> [Your instructions]
Look through the listing below, and wherever a line has the string "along", pull it out.

> [Information shown]
=-=-=-=-=
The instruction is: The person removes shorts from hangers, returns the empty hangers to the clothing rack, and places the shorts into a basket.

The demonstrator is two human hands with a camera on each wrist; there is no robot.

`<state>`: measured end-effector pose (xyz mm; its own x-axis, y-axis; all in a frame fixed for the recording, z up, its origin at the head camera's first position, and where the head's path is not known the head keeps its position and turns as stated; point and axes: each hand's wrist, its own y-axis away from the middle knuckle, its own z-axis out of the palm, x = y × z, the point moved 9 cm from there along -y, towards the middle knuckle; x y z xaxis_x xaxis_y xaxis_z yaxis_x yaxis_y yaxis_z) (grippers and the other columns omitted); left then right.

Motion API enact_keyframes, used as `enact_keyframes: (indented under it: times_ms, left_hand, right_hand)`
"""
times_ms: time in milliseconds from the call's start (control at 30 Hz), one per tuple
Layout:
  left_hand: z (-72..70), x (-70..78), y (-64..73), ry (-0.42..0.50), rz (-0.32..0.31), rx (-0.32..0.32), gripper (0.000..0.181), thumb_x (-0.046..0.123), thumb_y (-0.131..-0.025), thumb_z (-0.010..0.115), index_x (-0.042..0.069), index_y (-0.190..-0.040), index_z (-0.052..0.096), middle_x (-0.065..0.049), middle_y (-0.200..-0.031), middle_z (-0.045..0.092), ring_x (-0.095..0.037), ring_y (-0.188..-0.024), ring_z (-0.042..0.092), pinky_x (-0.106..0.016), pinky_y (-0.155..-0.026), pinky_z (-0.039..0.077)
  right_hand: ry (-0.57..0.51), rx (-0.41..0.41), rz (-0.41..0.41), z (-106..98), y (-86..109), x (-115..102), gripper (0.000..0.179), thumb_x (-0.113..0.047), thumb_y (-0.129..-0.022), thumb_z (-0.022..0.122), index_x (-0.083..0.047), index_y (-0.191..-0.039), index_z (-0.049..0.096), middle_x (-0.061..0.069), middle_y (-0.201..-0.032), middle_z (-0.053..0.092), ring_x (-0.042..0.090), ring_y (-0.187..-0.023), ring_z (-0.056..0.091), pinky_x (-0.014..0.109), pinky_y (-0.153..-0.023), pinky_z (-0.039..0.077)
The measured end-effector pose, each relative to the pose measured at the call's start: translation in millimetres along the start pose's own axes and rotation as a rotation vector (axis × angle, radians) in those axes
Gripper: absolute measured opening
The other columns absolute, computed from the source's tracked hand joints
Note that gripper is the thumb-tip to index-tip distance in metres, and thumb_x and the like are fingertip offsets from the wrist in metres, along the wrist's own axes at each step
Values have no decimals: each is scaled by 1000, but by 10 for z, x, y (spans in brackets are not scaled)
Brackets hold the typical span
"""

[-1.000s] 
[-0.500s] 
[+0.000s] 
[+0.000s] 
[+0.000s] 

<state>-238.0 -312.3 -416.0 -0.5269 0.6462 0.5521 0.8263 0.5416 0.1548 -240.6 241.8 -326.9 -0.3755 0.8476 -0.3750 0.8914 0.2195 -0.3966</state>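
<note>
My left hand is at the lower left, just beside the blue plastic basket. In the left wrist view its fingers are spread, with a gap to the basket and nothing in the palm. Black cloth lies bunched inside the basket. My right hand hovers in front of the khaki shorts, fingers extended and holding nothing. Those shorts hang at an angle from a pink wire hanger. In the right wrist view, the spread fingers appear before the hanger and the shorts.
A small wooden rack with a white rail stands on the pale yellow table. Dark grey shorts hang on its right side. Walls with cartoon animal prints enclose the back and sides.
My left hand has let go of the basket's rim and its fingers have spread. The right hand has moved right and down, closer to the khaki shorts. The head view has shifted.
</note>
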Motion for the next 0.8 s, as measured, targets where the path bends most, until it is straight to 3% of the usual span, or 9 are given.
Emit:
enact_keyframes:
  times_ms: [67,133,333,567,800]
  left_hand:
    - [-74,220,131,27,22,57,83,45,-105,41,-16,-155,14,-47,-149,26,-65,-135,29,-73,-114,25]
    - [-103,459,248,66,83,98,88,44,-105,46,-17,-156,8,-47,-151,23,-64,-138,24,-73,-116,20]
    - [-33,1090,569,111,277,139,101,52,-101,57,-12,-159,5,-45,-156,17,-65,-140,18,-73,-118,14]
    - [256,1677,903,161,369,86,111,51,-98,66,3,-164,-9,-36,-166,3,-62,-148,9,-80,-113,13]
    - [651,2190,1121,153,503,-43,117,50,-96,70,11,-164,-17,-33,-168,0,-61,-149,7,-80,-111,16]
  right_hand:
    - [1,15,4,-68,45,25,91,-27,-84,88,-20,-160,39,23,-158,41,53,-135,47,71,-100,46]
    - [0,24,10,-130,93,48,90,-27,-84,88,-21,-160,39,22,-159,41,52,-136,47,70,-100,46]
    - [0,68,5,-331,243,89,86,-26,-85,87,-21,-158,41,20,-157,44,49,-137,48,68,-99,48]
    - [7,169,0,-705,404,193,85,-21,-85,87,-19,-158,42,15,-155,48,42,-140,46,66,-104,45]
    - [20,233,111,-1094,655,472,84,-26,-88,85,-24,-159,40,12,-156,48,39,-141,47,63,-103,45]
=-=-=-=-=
> [Answer section]
`<state>`: measured end-effector pose (xyz mm; its own x-axis, y-axis; all in a frame fixed for the recording, z up, its origin at the head camera's first position, and where the head's path is not known the head keeps its position and turns as stated; point and axes: each hand's wrist, its own y-axis away from the middle knuckle, its own z-axis out of the palm, x = y × z, the point moved 9 cm from there along -y, towards the middle knuckle; x y z xaxis_x xaxis_y xaxis_z yaxis_x yaxis_y yaxis_z) (grippers and the other columns omitted); left then right.
The measured end-effector pose, each relative to the pose measured at the call's start: translation in millimetres along the start pose's own axes and rotation as a rotation vector (axis × angle, radians) in those axes
Note that gripper is the thumb-tip to index-tip distance in metres, and thumb_x and the like are fingertip offsets from the wrist in metres, along the wrist's own axes at each step

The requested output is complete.